I’m not going to lie, there will be hard days but the thing is, once you start being open about having anxiety issues you start to find that other people tell you about their own ‘stuff’ and then you begin to realise over time that it’s not as lonely a place as you once thought because we’re all going through something… some are just better at hiding it than others!
Right well if you’ve made it to the end of this then well done you!
I apologise for any poor literary skills and rambling, I am not a natural writer but I’m going to practice so that I can keep writing on here.

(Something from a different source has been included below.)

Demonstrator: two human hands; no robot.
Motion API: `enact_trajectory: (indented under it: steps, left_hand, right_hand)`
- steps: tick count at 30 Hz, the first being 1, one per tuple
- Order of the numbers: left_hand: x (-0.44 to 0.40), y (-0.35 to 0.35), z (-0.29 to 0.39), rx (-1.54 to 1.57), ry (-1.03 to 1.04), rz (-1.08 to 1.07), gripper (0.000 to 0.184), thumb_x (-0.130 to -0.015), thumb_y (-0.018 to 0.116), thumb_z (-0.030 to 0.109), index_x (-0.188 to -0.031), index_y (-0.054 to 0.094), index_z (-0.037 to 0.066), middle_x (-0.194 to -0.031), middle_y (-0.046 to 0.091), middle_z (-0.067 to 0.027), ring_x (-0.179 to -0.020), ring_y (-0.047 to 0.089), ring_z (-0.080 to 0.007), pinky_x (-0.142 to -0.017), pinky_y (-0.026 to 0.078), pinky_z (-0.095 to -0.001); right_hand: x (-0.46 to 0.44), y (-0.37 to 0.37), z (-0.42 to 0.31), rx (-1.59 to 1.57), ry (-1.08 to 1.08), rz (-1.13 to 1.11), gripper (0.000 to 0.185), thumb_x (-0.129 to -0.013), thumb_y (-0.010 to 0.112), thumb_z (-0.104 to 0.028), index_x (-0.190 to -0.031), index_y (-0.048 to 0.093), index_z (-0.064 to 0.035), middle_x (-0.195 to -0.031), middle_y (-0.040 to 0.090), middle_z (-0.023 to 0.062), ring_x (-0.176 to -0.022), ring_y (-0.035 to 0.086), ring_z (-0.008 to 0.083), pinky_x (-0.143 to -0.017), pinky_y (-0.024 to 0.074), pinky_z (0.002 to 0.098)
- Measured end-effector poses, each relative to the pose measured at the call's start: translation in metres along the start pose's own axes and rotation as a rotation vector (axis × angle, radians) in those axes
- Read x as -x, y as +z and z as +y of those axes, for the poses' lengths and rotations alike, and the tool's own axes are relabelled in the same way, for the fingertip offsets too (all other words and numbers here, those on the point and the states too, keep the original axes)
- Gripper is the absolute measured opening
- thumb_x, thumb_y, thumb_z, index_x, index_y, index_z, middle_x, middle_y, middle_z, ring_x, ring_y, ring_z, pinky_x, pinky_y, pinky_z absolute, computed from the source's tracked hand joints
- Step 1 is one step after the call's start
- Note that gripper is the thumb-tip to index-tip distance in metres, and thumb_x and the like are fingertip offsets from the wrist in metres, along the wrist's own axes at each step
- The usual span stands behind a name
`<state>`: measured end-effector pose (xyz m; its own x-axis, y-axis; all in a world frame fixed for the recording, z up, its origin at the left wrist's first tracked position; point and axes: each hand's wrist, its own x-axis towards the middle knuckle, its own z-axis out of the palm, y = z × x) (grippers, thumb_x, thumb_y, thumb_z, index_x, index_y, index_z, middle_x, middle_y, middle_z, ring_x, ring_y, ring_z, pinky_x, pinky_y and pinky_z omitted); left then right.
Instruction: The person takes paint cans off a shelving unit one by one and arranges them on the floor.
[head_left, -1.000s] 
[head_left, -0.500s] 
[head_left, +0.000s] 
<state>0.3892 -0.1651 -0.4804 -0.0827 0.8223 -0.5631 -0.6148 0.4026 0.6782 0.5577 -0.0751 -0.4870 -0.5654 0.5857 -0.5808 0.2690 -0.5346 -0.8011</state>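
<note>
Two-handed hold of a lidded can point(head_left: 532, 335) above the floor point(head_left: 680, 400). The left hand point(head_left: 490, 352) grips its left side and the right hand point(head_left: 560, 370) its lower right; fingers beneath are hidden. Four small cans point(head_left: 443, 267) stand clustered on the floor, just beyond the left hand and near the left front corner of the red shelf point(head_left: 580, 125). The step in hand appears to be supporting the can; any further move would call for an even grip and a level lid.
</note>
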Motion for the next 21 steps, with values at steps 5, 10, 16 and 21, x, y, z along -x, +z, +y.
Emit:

I’m leaving the quote that inspired me to write this in the hope that some of you may feel inspired to do the same and if you do and you’d like to have your story featured on here then feel free to email me at email@example.com because it would be incredible to be able to share other peoples child carrying experiences and photographs. (ps I’m happy to co-edit text and also photos for people too as am a lover/regular user of photoshop so please don’t let that put you off if it’s something you want to join in with)
Thanks for reading
Love Kitty xx
“Owning our story can be hard but not nearly as difficult as spending our lives running from it. Embracing our vulnerabilities is risky but not nearly as dangerous as giving up on love and belonging and joy—the experiences that make us the most vulnerable. Only when we are brave enough to explore the darkness will we discover the infinite power of our light.”